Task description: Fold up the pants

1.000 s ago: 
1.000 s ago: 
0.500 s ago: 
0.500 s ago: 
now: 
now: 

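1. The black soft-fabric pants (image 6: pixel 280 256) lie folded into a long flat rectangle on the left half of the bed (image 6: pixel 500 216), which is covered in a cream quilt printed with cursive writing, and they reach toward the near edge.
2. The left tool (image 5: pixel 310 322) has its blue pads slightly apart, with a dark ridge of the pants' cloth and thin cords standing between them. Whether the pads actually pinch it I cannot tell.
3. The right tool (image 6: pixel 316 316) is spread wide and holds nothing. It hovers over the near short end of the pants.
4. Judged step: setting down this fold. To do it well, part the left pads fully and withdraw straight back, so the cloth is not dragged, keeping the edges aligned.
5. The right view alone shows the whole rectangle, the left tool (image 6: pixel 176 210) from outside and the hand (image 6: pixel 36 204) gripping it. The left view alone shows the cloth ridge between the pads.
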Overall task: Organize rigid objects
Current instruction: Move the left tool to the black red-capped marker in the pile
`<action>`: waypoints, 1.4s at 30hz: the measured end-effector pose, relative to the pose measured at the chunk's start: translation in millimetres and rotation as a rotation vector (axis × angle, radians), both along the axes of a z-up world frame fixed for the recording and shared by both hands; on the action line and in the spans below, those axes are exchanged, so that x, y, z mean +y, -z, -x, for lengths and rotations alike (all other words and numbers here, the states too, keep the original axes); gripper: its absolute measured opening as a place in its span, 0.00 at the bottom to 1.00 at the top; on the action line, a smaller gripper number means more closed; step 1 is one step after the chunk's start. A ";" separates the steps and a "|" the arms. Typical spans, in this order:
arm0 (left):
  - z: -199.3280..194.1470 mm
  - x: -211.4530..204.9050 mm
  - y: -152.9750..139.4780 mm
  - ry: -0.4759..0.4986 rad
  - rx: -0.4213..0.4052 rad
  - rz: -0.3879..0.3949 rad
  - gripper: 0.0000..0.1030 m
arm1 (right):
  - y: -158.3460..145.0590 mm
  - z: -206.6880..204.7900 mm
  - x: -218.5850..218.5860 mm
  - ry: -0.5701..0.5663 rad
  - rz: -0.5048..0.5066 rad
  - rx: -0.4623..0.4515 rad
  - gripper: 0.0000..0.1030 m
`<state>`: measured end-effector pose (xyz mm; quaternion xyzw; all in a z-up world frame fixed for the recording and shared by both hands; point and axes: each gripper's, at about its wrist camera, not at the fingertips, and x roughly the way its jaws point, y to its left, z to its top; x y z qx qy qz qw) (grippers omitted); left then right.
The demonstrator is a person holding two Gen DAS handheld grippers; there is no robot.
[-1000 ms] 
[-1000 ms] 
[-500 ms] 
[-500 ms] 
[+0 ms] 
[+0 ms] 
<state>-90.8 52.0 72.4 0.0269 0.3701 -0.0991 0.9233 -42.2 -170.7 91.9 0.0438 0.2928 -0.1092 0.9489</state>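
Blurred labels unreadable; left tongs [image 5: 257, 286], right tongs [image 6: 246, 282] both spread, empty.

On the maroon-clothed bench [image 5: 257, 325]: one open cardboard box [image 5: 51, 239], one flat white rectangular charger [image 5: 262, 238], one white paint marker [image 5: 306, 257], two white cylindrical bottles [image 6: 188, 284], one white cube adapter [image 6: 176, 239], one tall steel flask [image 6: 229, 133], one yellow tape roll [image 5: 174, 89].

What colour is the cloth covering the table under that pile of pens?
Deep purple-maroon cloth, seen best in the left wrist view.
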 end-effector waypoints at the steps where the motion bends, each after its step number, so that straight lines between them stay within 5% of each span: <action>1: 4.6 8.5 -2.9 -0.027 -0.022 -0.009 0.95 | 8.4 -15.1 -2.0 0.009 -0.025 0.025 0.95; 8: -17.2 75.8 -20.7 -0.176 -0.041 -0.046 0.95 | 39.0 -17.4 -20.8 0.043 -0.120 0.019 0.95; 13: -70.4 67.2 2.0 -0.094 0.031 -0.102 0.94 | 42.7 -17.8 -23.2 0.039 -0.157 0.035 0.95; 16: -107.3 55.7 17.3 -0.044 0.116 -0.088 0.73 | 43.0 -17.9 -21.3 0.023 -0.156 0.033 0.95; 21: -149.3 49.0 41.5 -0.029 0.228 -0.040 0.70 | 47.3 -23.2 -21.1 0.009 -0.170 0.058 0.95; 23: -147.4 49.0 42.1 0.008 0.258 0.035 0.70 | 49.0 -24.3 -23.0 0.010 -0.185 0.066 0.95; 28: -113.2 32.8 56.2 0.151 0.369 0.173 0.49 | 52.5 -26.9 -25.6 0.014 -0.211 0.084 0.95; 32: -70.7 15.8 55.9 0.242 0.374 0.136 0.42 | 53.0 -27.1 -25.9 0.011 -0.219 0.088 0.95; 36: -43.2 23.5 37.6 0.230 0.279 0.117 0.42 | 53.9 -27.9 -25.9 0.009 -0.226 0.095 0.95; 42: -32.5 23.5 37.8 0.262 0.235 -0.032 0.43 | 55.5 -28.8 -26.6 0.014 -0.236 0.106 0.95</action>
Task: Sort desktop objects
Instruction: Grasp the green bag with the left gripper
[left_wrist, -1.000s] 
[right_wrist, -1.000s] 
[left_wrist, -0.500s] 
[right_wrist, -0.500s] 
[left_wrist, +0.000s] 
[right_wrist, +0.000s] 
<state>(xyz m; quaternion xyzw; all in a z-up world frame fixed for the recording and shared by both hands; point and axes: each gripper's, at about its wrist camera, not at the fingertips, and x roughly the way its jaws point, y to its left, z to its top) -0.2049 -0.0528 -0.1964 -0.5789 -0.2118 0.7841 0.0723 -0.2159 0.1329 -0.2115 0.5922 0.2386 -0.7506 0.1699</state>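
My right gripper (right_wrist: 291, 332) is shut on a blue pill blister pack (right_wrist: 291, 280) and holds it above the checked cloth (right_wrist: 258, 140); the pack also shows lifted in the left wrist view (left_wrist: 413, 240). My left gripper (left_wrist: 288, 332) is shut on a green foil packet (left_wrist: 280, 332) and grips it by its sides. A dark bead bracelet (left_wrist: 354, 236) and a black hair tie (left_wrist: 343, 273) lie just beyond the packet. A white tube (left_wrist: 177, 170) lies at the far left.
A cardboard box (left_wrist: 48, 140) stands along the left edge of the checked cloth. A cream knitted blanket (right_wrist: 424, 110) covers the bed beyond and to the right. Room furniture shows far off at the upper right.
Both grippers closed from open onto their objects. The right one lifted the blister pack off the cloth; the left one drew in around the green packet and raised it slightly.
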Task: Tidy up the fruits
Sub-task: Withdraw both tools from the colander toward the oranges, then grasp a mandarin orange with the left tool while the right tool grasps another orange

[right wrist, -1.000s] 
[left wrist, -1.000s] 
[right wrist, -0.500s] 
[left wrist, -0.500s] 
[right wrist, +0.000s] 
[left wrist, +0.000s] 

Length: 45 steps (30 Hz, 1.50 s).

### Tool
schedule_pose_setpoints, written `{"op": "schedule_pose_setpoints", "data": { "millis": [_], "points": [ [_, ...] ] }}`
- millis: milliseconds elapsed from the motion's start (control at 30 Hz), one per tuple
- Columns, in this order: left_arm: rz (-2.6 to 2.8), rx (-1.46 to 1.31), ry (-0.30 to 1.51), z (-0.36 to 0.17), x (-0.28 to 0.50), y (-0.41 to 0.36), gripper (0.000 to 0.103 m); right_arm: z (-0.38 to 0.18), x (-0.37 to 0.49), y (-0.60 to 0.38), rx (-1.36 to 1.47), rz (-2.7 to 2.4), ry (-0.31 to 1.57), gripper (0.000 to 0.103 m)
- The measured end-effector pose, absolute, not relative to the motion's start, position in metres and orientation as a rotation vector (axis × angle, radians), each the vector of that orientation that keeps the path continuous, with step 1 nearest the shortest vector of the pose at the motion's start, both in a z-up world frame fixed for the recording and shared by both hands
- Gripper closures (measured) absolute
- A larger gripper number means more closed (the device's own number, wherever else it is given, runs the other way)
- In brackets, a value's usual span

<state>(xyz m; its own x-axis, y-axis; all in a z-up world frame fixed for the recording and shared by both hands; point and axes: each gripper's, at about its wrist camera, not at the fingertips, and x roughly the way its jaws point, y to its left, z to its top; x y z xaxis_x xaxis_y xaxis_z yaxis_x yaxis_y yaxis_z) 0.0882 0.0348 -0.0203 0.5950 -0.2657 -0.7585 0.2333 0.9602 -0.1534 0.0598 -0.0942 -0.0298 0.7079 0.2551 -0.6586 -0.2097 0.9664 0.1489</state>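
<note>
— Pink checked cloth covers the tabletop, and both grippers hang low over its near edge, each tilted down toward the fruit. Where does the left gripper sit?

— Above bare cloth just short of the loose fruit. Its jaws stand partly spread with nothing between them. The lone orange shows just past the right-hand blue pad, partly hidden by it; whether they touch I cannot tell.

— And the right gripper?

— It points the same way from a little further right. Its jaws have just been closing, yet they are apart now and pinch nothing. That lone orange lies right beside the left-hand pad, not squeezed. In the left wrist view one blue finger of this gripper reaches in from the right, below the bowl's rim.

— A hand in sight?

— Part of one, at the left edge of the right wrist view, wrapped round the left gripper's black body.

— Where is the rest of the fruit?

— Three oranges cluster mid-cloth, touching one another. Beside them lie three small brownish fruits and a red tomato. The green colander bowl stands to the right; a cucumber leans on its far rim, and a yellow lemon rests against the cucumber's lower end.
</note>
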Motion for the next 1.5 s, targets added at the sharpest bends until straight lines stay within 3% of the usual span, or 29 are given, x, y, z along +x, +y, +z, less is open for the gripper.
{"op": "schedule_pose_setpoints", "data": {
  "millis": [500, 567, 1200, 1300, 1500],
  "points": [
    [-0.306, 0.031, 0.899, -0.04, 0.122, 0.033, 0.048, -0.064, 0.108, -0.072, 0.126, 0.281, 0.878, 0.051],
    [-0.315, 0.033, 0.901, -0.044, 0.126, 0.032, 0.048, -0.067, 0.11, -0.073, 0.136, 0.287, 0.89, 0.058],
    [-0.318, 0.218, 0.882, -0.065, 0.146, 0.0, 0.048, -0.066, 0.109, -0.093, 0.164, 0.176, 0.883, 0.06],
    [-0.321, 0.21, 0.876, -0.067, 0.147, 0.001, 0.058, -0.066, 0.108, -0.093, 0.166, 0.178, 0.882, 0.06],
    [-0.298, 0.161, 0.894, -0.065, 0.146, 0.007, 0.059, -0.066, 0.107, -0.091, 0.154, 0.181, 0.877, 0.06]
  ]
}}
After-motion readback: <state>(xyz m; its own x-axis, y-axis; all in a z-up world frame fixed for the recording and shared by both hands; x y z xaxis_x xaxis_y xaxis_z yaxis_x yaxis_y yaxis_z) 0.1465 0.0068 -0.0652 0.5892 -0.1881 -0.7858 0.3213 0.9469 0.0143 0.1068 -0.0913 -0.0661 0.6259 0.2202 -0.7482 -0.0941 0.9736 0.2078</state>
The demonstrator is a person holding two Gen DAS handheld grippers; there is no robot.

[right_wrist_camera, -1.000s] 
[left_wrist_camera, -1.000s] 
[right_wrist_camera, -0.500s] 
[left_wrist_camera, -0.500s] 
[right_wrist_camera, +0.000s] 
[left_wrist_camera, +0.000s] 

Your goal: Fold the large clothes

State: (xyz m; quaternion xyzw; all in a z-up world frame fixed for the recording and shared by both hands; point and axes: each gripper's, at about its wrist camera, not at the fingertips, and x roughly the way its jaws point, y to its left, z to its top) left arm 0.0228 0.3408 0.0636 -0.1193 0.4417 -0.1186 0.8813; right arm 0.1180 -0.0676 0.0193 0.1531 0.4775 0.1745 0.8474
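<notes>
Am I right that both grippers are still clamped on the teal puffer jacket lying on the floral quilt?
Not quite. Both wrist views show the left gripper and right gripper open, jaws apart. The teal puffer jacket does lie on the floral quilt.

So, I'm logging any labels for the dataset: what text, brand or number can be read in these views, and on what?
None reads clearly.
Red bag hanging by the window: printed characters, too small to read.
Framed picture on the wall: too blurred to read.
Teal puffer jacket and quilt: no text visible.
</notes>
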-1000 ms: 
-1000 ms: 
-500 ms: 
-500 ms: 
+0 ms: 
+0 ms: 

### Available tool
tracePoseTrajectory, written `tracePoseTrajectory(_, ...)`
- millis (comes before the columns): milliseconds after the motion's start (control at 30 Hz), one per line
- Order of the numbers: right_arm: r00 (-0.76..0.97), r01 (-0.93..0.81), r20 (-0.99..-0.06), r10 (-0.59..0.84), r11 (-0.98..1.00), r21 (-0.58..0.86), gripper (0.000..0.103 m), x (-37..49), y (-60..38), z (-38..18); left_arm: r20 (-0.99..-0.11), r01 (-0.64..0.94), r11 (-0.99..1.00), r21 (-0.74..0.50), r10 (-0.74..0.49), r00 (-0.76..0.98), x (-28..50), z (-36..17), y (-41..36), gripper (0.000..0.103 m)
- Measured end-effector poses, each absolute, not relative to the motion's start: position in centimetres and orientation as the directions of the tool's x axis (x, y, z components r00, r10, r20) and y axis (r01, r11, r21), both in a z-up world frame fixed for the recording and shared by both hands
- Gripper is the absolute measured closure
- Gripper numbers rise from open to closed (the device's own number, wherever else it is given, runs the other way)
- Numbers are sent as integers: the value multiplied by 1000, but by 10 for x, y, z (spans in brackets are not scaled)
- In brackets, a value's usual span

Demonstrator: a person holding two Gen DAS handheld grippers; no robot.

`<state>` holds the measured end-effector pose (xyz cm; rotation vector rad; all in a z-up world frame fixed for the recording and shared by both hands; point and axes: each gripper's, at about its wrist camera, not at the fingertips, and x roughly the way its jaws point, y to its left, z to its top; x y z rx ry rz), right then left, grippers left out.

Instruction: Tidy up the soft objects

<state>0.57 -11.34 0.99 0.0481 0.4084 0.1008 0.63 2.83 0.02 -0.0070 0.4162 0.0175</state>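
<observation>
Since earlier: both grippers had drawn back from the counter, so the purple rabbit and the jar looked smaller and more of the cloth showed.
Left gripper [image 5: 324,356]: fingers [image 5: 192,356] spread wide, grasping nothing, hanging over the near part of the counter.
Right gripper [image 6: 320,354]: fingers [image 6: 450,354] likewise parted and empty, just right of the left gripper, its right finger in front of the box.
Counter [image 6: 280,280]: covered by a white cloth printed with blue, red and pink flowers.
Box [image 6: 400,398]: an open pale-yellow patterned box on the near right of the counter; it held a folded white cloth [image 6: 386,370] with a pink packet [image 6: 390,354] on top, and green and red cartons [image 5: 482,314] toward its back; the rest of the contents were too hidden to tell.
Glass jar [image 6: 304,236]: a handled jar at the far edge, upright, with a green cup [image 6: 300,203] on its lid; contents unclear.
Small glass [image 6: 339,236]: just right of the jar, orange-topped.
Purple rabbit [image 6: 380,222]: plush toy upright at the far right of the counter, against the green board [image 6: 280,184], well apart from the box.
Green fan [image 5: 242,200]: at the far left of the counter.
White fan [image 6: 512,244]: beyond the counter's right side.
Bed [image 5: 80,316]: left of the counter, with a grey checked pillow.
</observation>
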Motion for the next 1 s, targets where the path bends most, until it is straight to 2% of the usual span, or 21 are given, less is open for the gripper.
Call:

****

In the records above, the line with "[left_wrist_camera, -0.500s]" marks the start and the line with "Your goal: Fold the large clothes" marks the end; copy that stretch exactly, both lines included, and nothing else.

• RESULT FOR THIS TASK:
[left_wrist_camera, -0.500s] 
[right_wrist_camera, +0.000s] 
[left_wrist_camera, +0.000s] 

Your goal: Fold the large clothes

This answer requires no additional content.